Re: Instructions w/pics when Changing Timing belt/waterpump/tens

Post by djohnk »

Although it is not necessary, I bought this tool for my car at IPD:

http://www.ipdusa.com/Volvo-S70V70-1998 ... -730-1191/

It was hard to put in (I put mine in with the writting upside down, the only way it would fit), but once it was in I was assured it stayed where it belonged.

Some people purchase it and don't even use it because they can't install it. Personally I liked it and in hindsight probably would buy it again for the job.

There is also a serpentine belt tool http://www.ipdusa.com/Volvo-S70V70-1998 ... -494-1352/ that people like when they are removing the serpintine belt (I just used a great big pipe wrench).
1998 V70XC

EddieH
Posts: 26
Joined: 8 December 2009
Year and Model: 1995 850
Location: Memphis,Tn

Post by EddieH »

Merry Christmas everyone,
While I was off the last few days, took on the task of changing the water pump on the wife's 850. While at it, I also replaced the timing belt and all the tensioners, even though they only had approx. 40k miles since last change. I figured while I'm here and got it all apart, may as well to avoid having to do them in the next year or two. Also changed all plugs and plug wires, and changed out the rear intake cam seal since I had a leak at the distributor base. The work took me about a day and a half to complete start to finish and the car had no issues on the initial start up. Thanks to all the info on this site, I felt confident with all that was done. Took some pics during removal and installation process to help with remembering how everything is routed/installed. Will post some after the holidays are over. Next task at hand is tackling the PCV system, since I noticed slight puffs of white smoke coming from around the oil dipstick.
Thanks again for all the great info here. Merry Christmas.
Eddie

EddieH
Posts: 26
Joined: 8 December 2009
Year and Model: 1995 850
Location: Memphis,Tn

Post by EddieH »

Here are a couple pics of the water pump removal and replacement process
Image
Picture of timing marks aligned before belt removal

Image
Picture of old belt removed and old water pump showing signs of leaking out the weep hole. At the top of the picture, you can see my home-made tool to keep the camshafts from rotating.
Eddie

Zeff
Posts: 10
Joined: 23 February 2010
Year and Model: 98 V70 R
Location: Massachusetts

Post by Zeff »

Hello, i am looking for crankshaft timing marks in relationship to the water pump markings ?
I noticed your photos ( 3 , 4 ) do not have visible markings on the crank ? there are 2 marks on the crank.
One set on the crank goes across the crank ( in the direction of rotation ) these marks are ahead of the other mark
which is trailing, and this mark is only on the back half of the crank pulley not across the width of the crank. This mark
lines up the mark ( line ) on the water pump..........my question is, " at this setting am i set to install my T belt ?
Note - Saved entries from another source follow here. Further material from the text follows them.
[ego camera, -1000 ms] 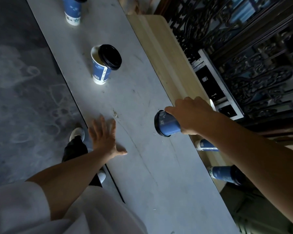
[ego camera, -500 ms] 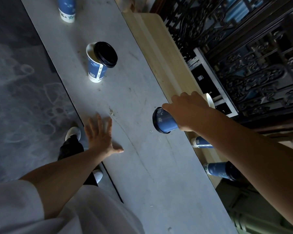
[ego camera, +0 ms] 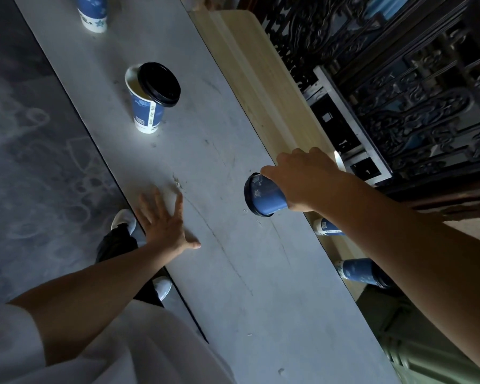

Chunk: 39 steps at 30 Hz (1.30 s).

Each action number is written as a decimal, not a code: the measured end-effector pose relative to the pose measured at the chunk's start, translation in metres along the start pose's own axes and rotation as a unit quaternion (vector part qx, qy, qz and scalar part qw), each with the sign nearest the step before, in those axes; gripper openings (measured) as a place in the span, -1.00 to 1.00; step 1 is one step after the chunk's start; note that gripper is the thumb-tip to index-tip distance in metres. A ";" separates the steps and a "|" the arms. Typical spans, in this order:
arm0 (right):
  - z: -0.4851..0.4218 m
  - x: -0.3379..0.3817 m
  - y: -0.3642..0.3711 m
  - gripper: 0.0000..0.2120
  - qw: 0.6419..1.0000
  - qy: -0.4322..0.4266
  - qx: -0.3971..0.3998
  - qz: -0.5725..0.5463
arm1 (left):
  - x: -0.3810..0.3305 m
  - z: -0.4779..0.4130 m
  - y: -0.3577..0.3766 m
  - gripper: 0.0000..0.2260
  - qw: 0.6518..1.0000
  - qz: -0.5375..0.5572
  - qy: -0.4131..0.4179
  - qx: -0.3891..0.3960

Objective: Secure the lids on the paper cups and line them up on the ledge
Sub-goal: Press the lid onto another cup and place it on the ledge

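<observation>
Blue paper cup [ego camera: 266, 196] with a black plastic lid [ego camera: 247, 191] on its mouth sits at centre right of the frame, gripped by the right hand [ego camera: 302, 178], whose fingers [ego camera: 272, 173] curl over the cup's body from above. The cup is tipped: its long axis runs from the lidded end at lower left, over the grey stone table [ego camera: 233, 300], up to the base hidden under the palm. The pale wooden ledge [ego camera: 261, 65] lies just beyond that hand, toward the upper right, so the coming move looks like a short carry that way while righting the cup. Two more blue cups [ego camera: 358, 273] already stand on the ledge at lower right, partly hidden by the forearm. The left hand [ego camera: 164, 223] is well apart at the table's left edge, fingers straight and spread flat on the stone, holding nothing. It is the nearer one to the blue-and-white paper cup [ego camera: 147, 112] at upper left, whose loose black lid [ego camera: 160, 84] sits askew, not yet pressed down. Another blue cup [ego camera: 93, 12] stands at the top edge.
</observation>
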State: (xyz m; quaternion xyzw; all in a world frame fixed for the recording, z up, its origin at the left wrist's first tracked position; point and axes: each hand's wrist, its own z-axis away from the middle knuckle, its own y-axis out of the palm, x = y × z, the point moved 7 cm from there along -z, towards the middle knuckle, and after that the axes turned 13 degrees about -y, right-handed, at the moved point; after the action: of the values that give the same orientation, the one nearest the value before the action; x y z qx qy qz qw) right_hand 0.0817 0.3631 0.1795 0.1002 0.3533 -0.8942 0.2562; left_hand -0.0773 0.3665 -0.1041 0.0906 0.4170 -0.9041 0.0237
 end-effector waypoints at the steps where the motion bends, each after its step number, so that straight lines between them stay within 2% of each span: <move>1: -0.001 -0.002 0.002 -0.45 1.000 -0.001 0.001 -0.008 | -0.005 0.000 0.000 0.30 1.000 -0.001 0.007 -0.001; 5: -0.006 -0.017 0.016 -0.46 0.999 0.003 0.000 -0.047 | -0.037 0.010 0.002 0.19 0.996 0.003 0.082 -0.031; 11: -0.005 -0.056 0.059 -0.42 0.991 0.056 0.018 -0.119 | -0.081 0.005 0.003 0.13 0.987 -0.060 0.146 -0.036; 16: -0.011 -0.083 0.122 -0.35 0.955 0.114 -0.017 -0.273 | -0.120 -0.016 -0.001 0.18 0.969 -0.122 0.211 -0.033; 18: -0.020 -0.095 0.145 -0.25 0.911 0.165 -0.069 -0.372 | -0.136 -0.025 -0.001 0.20 0.960 -0.135 0.245 -0.031; 20: -0.031 -0.113 0.168 -0.20 0.841 0.248 -0.121 -0.466 | -0.151 -0.033 0.000 0.22 0.945 -0.142 0.290 -0.047; 22: -0.045 -0.130 0.191 -0.13 0.738 0.333 -0.172 -0.561 | -0.166 -0.042 0.001 0.20 0.929 -0.144 0.336 -0.060; 24: -0.062 -0.146 0.217 -0.17 0.600 0.391 -0.261 -0.647 | -0.179 -0.051 0.002 0.15 0.912 -0.146 0.376 -0.073; 25: -0.071 -0.153 0.234 -0.21 0.546 0.416 -0.293 -0.666 | -0.185 -0.055 0.001 0.10 0.904 -0.142 0.395 -0.084; 28: -0.088 -0.162 0.263 -0.22 0.445 0.483 -0.354 -0.666 | -0.195 -0.064 0.000 -0.15 0.878 -0.120 0.447 -0.121; 33: -0.115 -0.150 0.297 -0.21 0.348 0.531 -0.396 -0.663 | -0.196 -0.068 0.000 -0.22 0.873 -0.122 0.452 -0.141; 39: -0.131 -0.125 0.307 -0.30 0.302 0.521 -0.417 -0.681 | -0.196 -0.068 -0.001 -0.21 0.866 -0.131 0.455 -0.163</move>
State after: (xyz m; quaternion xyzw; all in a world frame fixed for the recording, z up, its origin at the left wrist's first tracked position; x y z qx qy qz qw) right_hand 0.3503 0.3106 -0.0492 0.1486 0.6815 -0.2443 -0.6737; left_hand 0.1251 0.4122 -0.1111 0.4310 0.5309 -0.6766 -0.2732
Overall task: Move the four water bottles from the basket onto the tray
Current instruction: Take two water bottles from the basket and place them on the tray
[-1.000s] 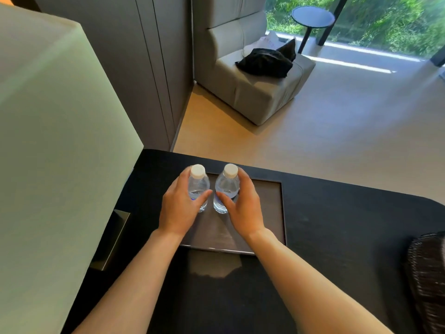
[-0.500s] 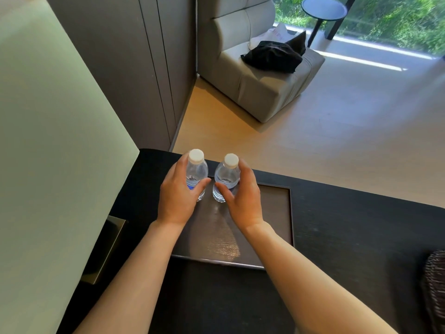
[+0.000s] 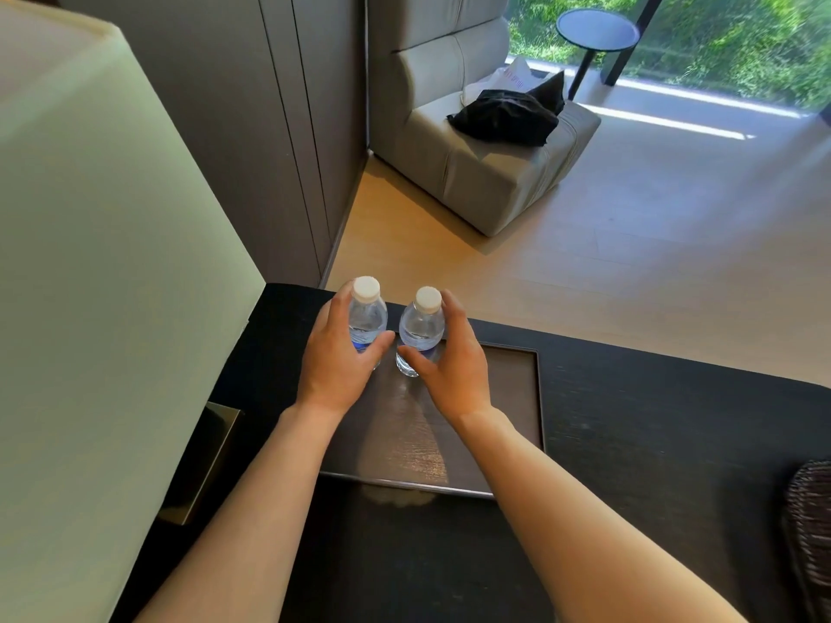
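Two clear water bottles with white caps stand upright, side by side, at the far left end of the dark tray (image 3: 503,397). My left hand (image 3: 335,366) wraps the left bottle (image 3: 366,319) and hides its base. My right hand (image 3: 454,366) curls around the right bottle (image 3: 421,328), thumb low on its near side, fingers behind near the cap. That bottle's base rests on the tray. The woven basket (image 3: 809,537) shows only at the right edge; its inside is out of view.
A large pale lampshade (image 3: 103,285) fills the left side, its brass base (image 3: 202,460) standing on the black table (image 3: 652,442) just left of the tray. The table's far edge lies right behind the bottles.
Both hands have carried the bottles slightly toward the tray's far left corner. The left bottle now sits a little farther back than the right one.
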A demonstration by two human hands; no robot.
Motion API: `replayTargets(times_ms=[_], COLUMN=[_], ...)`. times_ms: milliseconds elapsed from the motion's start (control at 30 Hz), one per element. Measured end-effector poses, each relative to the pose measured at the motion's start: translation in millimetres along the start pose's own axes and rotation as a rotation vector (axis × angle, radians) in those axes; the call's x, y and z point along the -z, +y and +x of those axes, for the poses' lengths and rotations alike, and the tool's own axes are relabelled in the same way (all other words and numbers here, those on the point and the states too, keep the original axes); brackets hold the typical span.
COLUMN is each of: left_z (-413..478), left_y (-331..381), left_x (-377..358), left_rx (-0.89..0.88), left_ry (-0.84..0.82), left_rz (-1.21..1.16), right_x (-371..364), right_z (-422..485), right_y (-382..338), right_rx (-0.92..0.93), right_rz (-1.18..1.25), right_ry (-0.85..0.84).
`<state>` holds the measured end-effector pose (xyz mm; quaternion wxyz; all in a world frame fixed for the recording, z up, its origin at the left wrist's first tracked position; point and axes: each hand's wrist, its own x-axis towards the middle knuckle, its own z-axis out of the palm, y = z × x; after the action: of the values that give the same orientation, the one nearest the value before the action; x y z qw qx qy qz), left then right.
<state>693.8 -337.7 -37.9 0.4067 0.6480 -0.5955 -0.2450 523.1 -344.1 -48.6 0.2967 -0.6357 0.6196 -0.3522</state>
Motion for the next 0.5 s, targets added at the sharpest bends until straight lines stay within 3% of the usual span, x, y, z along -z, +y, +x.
replayTargets(times_ms=[233,500], left_z=[-33,-153], left_y=[21,49], left_x=[15,9], left_rx=[0.107,0.228], left_ry=[0.017,-0.090], left_rz=[0.083,0.245], right_x=[34,107], right_z=[-36,-141], right_y=[0,30], right_rx=[-0.040,-0.111], right_rz=[-0.163,-0.379], right_ry=[-0.050,-0.104])
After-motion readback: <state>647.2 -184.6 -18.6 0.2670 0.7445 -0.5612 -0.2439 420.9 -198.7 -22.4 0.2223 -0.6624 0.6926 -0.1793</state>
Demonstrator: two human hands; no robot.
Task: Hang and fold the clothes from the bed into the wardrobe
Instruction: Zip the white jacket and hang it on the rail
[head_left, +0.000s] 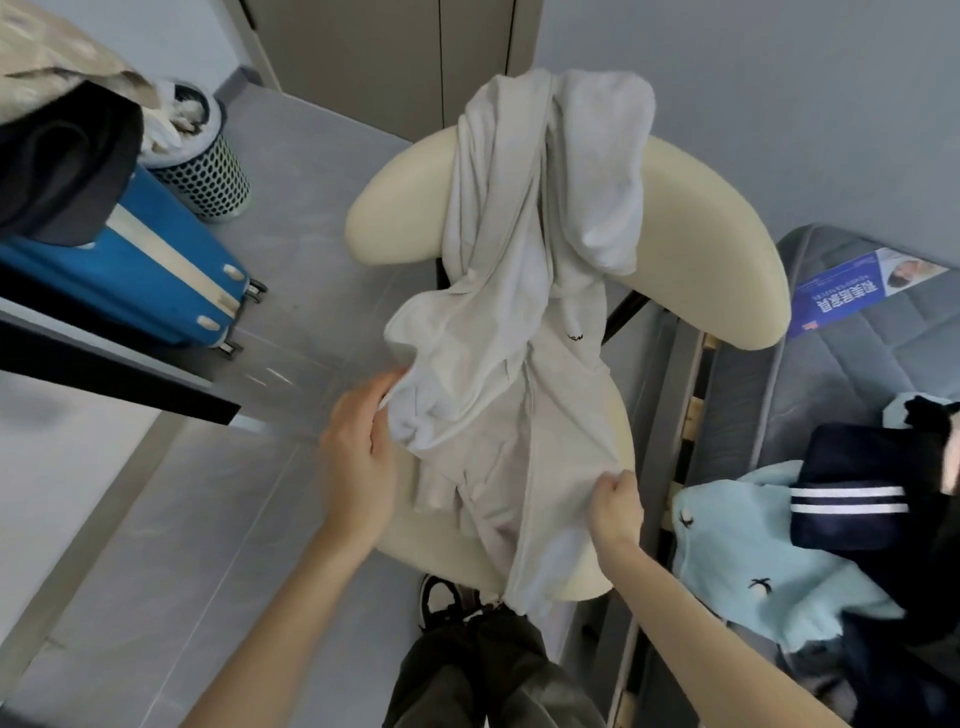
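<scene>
Tugging unevenly could drag the grey hoodie (498, 338) off the chair (701, 234) mid-frame; left hand (358, 447), right hand (615, 506) both pinch it.

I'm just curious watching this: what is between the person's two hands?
In the head view, the pale grey hoodie draped on the cream chair fills the stretch between the left hand and right hand.

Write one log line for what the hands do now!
grey garment: draped over cream chair | left hand: grips its edge | right hand: pinches its fabric
</scene>
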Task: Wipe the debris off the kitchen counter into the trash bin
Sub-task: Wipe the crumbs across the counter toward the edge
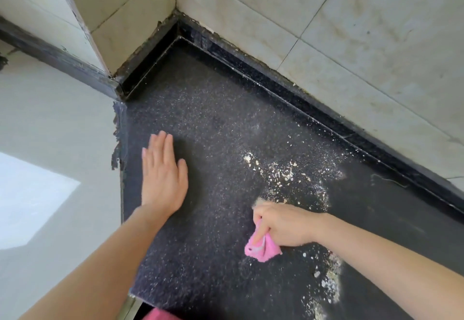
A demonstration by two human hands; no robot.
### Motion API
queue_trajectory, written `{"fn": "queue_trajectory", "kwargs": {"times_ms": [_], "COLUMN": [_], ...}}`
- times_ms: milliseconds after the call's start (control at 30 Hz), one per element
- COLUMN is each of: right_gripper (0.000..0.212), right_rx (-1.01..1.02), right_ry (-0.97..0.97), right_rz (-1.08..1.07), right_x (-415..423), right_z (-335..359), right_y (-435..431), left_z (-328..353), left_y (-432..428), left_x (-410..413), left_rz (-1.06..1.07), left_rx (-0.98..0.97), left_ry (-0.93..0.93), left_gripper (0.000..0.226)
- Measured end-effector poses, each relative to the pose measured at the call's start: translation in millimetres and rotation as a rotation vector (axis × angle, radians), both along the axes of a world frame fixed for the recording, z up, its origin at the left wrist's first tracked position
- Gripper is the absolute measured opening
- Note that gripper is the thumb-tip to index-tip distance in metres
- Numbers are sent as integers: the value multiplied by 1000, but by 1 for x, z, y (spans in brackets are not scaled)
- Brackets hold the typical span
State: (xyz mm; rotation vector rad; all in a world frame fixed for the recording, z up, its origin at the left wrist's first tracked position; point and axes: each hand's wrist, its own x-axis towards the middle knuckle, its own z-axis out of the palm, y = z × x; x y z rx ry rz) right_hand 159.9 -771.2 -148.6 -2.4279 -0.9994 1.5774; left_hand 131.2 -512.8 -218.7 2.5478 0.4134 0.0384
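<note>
pink scrap (160,316): something pink pokes in at the very bottom, under the front edge of the table (200,257). Can't tell what it is tbh.
table: black top with white speckles, a corner section. Its left edge looks chipped and drops off to the floor (50,131).
near debris (329,284): pale crumbs and dust on the table, just right of the pink cloth (263,249), trailing down toward the front edge.
pink cloth: bunched up, down on the table, sticking out from under the right hand (283,224).
right hand: knuckles up, grip clenched round the pink cloth with the fingers curled into it. It sits between the two debris patches.
left hand (163,176): flat on the table, palm down, fingers straight and together, thumb out to the side. Grip is released and holds nothing. It's near the table's left edge, well apart from the cloth.
far debris (281,173): bigger off-white flakes plus fine powder, on the table just beyond the right hand, spreading toward the back lip (301,93).
back lip: raised black strip running along the back and round the corner.
wall (351,31): pale tiles, pretty grimy, dark grout lines, right above the lip.
floor: light coloured, off to the left, with a bright sunlit patch (32,199) on it.
</note>
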Motion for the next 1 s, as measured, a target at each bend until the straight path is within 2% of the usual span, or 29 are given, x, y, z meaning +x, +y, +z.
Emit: {"fn": "queue_trajectory", "kwargs": {"times_ms": [67, 133, 233, 367, 433, 533, 633, 767, 833, 900, 1000], "right_gripper": [45, 39, 48, 43, 34, 47, 52, 49, 51, 46, 49], "right_rx": [89, 191, 301, 432, 376, 302, 238, 4, 23, 158, 335], "right_ry": [39, -91, -314, -344, -346, -340, -199, 21, 80, -14, -357], "right_rz": [-149, -264, -344, -523, -491, -286, -184, -19, -72, -217, -343], "right_x": [25, 64, 125, 196, 208, 188, 144, 105, 110, 132, 182], "right_z": [13, 19, 14, -27, -47, -49, -32, -5, 14, 21, 8], "right_y": [2, 15, 50, 92, 99, 80, 37, -11, -11, 2, 39], "left_z": [-4, -10, -18, -20, -20, -21, -19, -16, -15, -14, -14], "left_y": [-27, -44, -50, -52, -52, -52, -53, -55, -55, -55, -56], "left_x": [1, 2, 2, 4, 6, 5, 6, 7, 7, 6, 6], "left_rz": [-38, -30, -12, 16, 25, 34, 37, 45, 45, 44, 47], "left_rx": [-2, 19, 118, 150, 156, 158, 160, 165, 171, 174, 168], "left_ry": [4, 36, 68, 54, 43, 39, 43, 61, 67, 73, 77], "left_gripper": [55, 55, 53, 57, 57, 56, 56, 56, 56, 56, 56]}}
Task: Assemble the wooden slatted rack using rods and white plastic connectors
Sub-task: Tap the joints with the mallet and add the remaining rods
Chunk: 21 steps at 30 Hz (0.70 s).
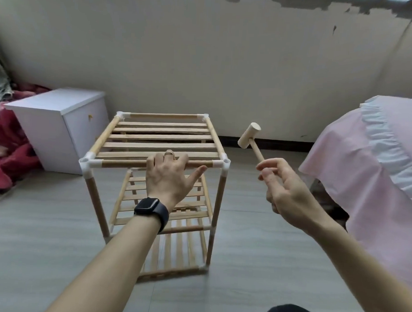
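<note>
With three slatted tiers standing, your rack looks nearly done (only tapping the connectors home seems left): left hand grips the front rod, right hand pinches the mallet.

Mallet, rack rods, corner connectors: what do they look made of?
Mallet: pale, bare-looking wood, matte, with faint grain.
Rods: similar light wood, slightly warmer in tone, no gloss visible.
Connectors: white, smooth and uniform, so likely moulded plastic.
</note>
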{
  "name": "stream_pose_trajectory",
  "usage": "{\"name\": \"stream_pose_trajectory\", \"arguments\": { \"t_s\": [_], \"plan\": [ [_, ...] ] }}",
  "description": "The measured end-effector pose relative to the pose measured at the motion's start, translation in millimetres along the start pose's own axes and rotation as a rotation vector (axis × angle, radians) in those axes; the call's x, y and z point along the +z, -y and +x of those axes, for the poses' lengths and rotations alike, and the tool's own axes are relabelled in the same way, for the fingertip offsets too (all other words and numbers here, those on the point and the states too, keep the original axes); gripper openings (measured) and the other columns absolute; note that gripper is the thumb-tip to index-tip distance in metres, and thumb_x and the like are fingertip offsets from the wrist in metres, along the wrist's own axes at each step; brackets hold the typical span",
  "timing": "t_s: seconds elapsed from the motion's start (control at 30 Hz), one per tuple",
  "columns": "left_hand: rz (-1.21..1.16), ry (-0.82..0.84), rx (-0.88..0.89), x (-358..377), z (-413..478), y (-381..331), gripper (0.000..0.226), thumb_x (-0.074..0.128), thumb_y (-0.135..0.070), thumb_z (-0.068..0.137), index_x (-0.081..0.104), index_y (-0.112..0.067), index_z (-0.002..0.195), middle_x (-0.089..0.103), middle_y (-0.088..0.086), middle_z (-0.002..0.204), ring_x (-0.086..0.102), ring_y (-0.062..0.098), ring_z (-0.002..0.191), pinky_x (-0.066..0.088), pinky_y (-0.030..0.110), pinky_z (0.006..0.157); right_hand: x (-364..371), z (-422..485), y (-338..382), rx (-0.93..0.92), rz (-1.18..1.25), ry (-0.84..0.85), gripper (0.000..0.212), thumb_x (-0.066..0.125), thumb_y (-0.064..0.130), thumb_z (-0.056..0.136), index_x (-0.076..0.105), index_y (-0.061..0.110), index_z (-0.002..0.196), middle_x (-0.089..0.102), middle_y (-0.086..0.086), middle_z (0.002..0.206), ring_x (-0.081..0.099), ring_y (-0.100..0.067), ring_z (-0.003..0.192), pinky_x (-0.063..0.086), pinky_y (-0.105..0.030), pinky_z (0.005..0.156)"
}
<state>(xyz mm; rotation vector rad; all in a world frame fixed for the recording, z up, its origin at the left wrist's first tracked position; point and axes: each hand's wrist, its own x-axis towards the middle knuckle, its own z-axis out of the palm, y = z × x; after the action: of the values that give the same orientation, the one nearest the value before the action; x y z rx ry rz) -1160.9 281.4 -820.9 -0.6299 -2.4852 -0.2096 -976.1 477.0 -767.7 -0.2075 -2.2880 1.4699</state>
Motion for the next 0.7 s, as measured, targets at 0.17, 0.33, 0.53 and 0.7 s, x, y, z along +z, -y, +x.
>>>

thanks for reading and any help or directions you may have...
Sid

EddieH
Posts: 26
Joined: 8 December 2009
Year and Model: 1995 850
Location: Memphis,Tn

Post by EddieH »

Zeff wrote:Hello, i am looking for crankshaft timing marks in relationship to the water pump markings ?
I noticed your photos ( 3 , 4 ) do not have visible markings on the crank ? there are 2 marks on the crank.
One set on the crank goes across the crank ( in the direction of rotation ) these marks are ahead of the other mark
which is trailing, and this mark is only on the back half of the crank pulley not across the width of the crank. This mark
lines up the mark ( line ) on the water pump..........my question is, " at this setting am i set to install my T belt ?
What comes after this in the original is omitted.